Directions.
I need only the number of lines in this data that contain the string "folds".

Excerpts from a dataset:
____________
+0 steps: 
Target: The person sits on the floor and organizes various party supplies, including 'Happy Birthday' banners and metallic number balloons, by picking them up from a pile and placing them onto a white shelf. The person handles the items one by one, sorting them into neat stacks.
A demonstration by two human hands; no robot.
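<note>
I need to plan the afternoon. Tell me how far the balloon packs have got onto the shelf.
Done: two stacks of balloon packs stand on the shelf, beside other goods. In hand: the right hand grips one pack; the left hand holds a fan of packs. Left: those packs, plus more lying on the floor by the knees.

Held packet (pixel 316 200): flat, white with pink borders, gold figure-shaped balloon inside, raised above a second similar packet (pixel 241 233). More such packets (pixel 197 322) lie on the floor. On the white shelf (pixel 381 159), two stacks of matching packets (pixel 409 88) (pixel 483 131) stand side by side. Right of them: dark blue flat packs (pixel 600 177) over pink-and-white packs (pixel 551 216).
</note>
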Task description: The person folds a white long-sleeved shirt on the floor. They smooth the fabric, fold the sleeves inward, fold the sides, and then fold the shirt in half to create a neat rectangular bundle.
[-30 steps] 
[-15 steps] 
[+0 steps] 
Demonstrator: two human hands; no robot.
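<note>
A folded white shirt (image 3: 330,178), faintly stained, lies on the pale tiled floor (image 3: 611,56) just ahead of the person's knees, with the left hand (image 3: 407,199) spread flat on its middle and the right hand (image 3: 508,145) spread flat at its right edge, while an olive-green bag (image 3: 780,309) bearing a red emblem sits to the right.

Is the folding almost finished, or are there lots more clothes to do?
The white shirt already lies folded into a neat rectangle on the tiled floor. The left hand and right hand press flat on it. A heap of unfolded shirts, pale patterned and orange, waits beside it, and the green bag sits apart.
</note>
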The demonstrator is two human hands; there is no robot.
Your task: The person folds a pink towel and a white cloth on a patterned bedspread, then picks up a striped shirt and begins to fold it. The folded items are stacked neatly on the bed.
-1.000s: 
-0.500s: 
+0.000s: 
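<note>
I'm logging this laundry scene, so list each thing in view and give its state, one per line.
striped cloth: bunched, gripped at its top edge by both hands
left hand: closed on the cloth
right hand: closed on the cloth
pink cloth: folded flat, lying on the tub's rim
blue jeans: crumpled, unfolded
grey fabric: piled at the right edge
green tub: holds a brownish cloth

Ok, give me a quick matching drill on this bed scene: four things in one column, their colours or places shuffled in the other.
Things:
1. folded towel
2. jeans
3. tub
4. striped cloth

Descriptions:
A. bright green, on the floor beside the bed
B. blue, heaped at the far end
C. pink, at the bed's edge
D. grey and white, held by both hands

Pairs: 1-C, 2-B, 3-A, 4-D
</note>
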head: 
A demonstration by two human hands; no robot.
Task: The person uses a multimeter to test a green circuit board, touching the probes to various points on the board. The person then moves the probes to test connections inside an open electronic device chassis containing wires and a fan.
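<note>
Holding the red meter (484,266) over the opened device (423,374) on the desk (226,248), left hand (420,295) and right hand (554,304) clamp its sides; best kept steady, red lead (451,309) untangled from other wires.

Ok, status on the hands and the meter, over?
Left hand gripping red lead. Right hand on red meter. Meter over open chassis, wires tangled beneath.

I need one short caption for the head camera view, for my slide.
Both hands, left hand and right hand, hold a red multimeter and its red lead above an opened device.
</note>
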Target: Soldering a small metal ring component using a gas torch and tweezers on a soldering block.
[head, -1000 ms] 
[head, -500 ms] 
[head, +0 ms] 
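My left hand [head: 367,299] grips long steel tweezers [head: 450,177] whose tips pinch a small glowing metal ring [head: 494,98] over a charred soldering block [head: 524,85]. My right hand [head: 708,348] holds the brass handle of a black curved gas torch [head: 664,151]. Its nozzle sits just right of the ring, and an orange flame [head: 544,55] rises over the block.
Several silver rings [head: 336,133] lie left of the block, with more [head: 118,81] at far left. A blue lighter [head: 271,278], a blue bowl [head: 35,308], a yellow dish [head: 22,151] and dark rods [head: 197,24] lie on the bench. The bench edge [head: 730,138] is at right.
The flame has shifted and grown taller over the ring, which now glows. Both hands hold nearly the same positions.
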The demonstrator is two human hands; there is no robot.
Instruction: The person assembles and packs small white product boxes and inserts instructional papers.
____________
Reply.
2